● **TASK**: From the listing below, output only the lines starting at the line that has "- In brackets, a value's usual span" and ending at the line that has "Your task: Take", exactly as they appear, ends included.

----------------------------------------

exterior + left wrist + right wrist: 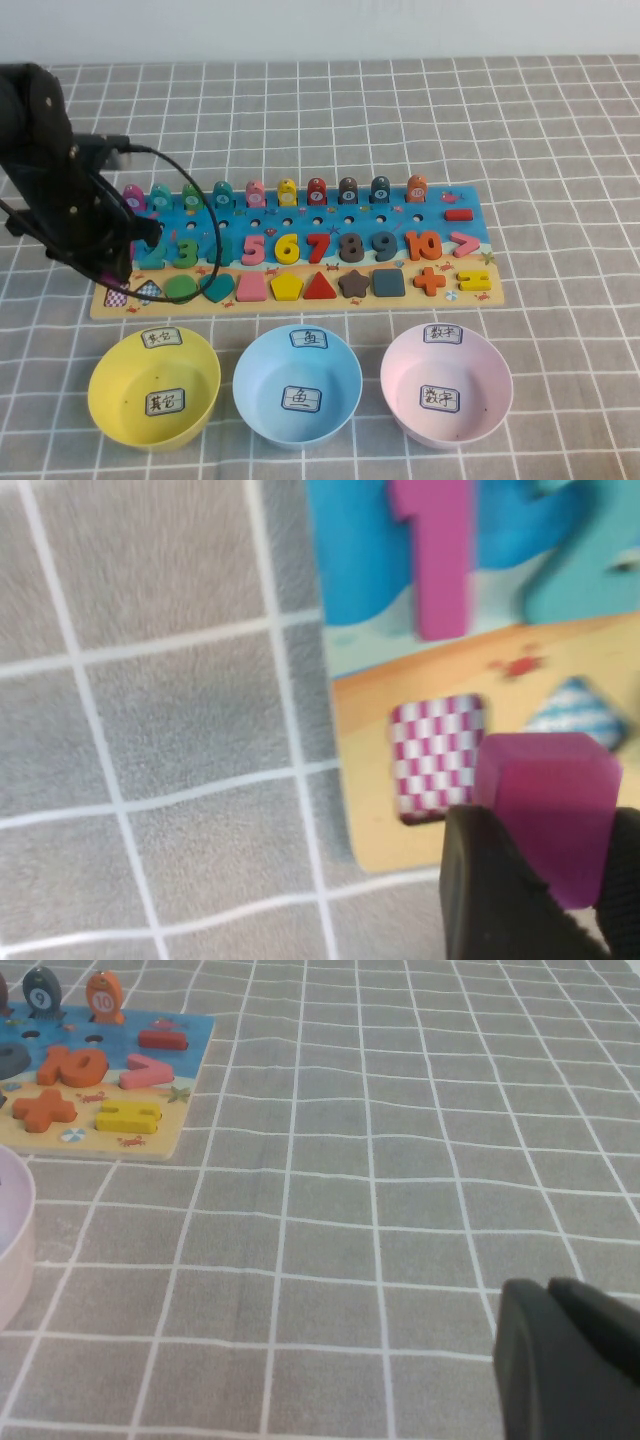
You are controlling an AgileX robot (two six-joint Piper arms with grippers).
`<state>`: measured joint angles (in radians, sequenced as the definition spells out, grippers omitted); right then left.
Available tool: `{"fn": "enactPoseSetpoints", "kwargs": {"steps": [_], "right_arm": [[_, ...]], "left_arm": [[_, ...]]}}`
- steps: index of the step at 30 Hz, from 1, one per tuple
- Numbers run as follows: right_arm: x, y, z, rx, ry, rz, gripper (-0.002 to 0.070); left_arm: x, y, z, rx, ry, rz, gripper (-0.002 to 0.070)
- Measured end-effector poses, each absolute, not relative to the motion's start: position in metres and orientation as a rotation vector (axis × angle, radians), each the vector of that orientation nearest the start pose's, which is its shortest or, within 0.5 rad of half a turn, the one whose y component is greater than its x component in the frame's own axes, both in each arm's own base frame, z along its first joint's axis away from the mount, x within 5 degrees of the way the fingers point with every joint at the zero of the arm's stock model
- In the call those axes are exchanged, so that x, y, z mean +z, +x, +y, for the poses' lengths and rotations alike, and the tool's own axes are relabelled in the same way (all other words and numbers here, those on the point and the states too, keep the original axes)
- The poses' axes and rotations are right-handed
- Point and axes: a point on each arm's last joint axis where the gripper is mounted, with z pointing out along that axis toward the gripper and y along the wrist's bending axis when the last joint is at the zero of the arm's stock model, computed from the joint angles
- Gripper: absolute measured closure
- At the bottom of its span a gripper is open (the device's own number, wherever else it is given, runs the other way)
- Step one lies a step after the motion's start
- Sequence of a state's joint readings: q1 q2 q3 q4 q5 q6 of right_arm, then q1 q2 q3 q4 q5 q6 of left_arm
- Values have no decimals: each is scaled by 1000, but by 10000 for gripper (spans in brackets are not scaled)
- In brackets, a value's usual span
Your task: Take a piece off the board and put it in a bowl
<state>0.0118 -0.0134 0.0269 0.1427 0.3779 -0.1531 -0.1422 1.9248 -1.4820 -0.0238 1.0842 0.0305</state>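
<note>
The left gripper [545, 880] pinches the magenta block [548, 810] just above its checkered slot [436, 754] at the board's [300, 300] nine-o'clock end. The grip looks shallow; swinging toward the yellow bowl [120, 405] at six o'clock could shake it loose. The right gripper [570, 1360] is parked on the cloth; I cannot tell its fingers' state.

The piece [548, 810] is a small magenta-pink block with rounded corners, clamped between the two dark fingers of the left tool [545, 880] and lifted clear of its slot. Just beyond the tool lies the vacated pink-and-white chequered recess at the corner of the board [440, 298], a long blue and tan puzzle board lying flat on the desk with numerals, shape blocks and pegs. The yellow bowl [110, 395], round, upright and bearing two white labels, sits on the desk below the left tool [120, 268], just beside the board's near edge.
</note>
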Motion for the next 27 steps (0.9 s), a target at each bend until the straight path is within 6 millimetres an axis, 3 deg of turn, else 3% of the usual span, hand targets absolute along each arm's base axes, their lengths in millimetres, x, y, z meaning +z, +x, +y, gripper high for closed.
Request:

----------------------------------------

● **EXERCISE SOLUTION**:
- In brackets, a value's usual span
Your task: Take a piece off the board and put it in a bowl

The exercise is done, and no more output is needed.